If Executive receives any payments under this Agreement as a result of
termination of his employment following a termination without Cause, those
payments shall be in lieu of any and all other claims or rights that Executive
may have for severance, separation, and/or salary continuation pay upon that
termination of his employment.

         7.       Compensation and Benefits Following Termination on Account of
Disability. If the Company terminates Executive's employment under subsection
6(a) of this Agreement by reason of Executive's disability:

                  (a)      the Company shall pay and provide to Executive, not
         later than 75 days after the end of the fiscal year in which the
         termination occurs, that portion of the total bonus, if any, to which
         he would have been entitled had he continued to be employed under this
         Agreement through the end of the fiscal year in which the termination
         occurs, equal to the total bonus multiplied by a fraction, the
         numerator of which is the number of days in the fiscal year ending on
         or before the date of Executive's termination and the denominator of
         which is 365;

         (b)      the restrictions on any restricted shares held by Executive
immediately before the termination of his employment shall terminate
simultaneously with the termination of his employment.
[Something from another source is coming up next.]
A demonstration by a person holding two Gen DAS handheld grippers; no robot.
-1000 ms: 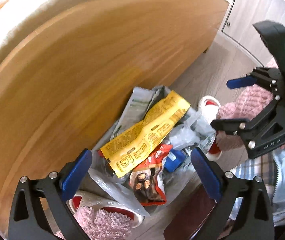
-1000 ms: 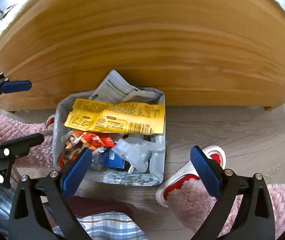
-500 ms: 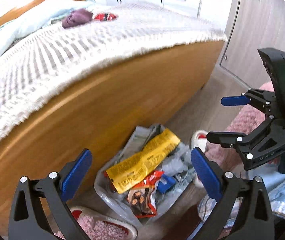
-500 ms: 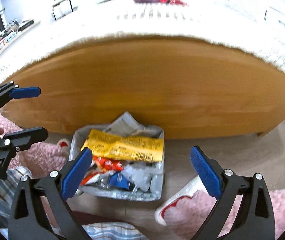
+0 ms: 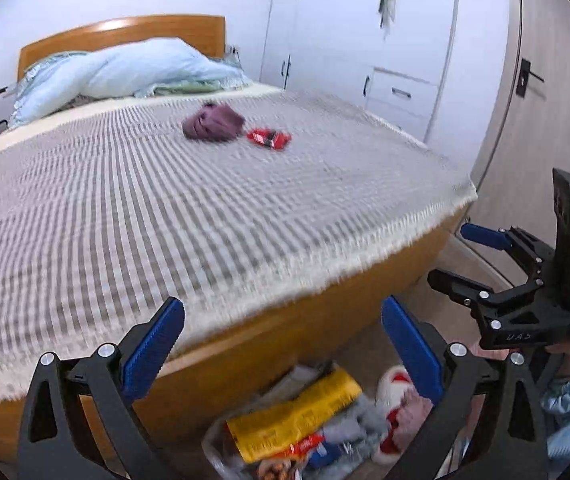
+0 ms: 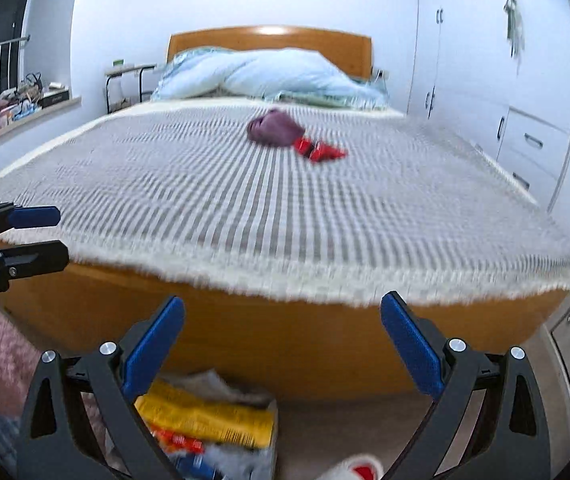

         8.       Miscellaneous Services following Termination of Employment.
Following termination of his full-time employment under this Agreement,
Executive shall make himself available at all reasonable times for consultation
by and with the Company's officers and directors. If Executive is called upon to
render services of this nature, he shall, in consideration therefor and as a
condition thereto, receive reasonable compensation for the services rendered and
reimbursement for any travel or other out-of-pocket expenses incurred in
connection therewith.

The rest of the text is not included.